Así, pues, jóvenes, los jóvenes que estéis entre el público, los que estéis escuchando, mi mensaje es sencillo: seguid creyendo, seguid avanzando, seguid construyendo, seguid alzando la voz. Cada generación tiene la oportunidad de rehacer el mundo. Mandela dijo: “Cuando despiertan, los jóvenes son capaces de derribar las torres de la opresión y levantar las banderas de la libertad”. Este es un buen momento para despertar. Es un buen momento para ponerse en marcha.

Los que valoramos el legado al que hoy estamos rindiendo homenaje —un legado de igualdad, dignidad, democracia, solidaridad, bondad—, los que seguimos siendo jóvenes de corazón, aunque no de cuerpo, tenemos la obligación de ayudar a nuestros jóvenes a triunfar. Algunos de ustedes saben que mi Fundación va a reunirse en los próximos días aquí, en Sudáfrica, con 200 jóvenes de todo el continente que están trabajando duro para transformar sus comunidades, que reflejan los valores de Madiba y van a ser los próximos líderes.

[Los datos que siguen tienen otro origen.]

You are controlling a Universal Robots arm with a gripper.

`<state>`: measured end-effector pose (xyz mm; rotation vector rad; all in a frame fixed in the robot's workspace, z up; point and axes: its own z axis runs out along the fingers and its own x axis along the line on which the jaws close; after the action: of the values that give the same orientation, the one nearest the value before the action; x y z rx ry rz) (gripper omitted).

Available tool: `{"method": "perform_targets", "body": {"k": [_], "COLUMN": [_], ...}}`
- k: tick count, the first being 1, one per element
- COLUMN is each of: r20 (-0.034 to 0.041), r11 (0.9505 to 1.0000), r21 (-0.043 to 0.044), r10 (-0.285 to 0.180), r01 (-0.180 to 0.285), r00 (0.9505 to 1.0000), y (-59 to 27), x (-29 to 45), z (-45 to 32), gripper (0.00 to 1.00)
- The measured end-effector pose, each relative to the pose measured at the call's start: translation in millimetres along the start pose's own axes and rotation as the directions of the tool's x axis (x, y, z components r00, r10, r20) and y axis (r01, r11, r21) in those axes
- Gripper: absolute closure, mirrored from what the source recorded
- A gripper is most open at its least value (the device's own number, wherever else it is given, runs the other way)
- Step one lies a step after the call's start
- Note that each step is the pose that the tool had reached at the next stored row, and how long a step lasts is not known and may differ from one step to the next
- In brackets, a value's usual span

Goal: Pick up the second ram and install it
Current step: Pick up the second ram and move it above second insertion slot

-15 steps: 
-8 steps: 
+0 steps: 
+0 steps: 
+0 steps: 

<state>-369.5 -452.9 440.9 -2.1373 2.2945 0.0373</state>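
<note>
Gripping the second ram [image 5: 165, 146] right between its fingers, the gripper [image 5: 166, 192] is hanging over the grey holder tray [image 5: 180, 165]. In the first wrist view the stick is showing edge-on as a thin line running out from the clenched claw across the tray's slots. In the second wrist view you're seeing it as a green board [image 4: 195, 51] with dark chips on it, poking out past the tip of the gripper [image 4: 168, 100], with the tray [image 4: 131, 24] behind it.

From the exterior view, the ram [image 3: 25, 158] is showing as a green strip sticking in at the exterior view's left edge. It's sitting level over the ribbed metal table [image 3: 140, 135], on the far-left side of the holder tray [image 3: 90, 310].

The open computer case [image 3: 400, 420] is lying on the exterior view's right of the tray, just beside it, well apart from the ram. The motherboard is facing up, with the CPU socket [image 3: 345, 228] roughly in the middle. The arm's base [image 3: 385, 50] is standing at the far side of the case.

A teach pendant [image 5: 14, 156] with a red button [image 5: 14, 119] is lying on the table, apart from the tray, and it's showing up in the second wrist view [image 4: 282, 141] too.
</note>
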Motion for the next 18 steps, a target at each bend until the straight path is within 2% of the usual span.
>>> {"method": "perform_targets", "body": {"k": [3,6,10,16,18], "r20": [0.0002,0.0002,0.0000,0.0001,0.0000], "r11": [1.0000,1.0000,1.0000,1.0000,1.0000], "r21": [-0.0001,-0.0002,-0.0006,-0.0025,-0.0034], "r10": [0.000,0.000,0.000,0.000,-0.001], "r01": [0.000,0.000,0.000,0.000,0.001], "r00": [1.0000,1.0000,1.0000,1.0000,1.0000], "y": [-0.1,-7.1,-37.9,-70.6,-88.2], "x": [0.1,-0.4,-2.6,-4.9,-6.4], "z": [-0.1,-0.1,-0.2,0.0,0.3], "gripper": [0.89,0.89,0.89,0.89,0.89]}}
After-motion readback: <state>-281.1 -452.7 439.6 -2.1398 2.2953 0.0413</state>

Personas como Abaas Mpindi, un periodista de Uganda que fundó la Media Challenge Initiative, para ayudar a otros jóvenes a obtener la formación necesaria para que aprendan a contar las historias que el mundo necesita saber.

Personas como Caren Wakoli, una emprendedora de Kenia que fundó la Emerging Leaders Foundation, para lograr que los jóvenes se impliquen en la lucha contra la pobreza y la defensa de la dignidad humana.

Personas como Enock Nkulanga, director de la misión de African Children, que ayuda a niños en Uganda y Kenia a recibir la educación que necesitan y, en sus horas libres, defiende los derechos de los niños en todo el mundo. Fundó una organización llamada LeadMinds Africa, para formar a la próxima generación de líderes.

Cuando uno habla con ellos, sale lleno de esperanza. Ellos están tomando el testigo. Saben que no pueden conformarse con los logros del pasado, ni siquiera unos logros tan trascendentales como los de Nelson Mandela. Se apoyan en la experiencia de quienes los precedieron, incluido aquel chico negro nacido hace 100 años, pero saben que ahora les corresponde trabajar a ellos.

Madiba nos recuerda: “Nadie nace odiando a otra persona por el color de su piel, sus orígenes o su religión. La gente tiene que aprender a odiar, y si puede aprender a odiar, también puede aprender a amar, porque el amor es algo más consustancial al corazón humano”. El amor es consustancial al corazón humano, recordemos esta verdad. Que esa sea nuestra estrella polar y nuestra guía, alegrémonos de nuestra lucha para poner esa verdad de manifiesto, de manera que, dentro de 100 años, las generaciones futuras puedan recordar y decir: “Siguieron avanzando y, gracias a ellos, hoy vivimos con nuevas banderas de libertad”.

Muchas gracias, Sudáfrica, gracias».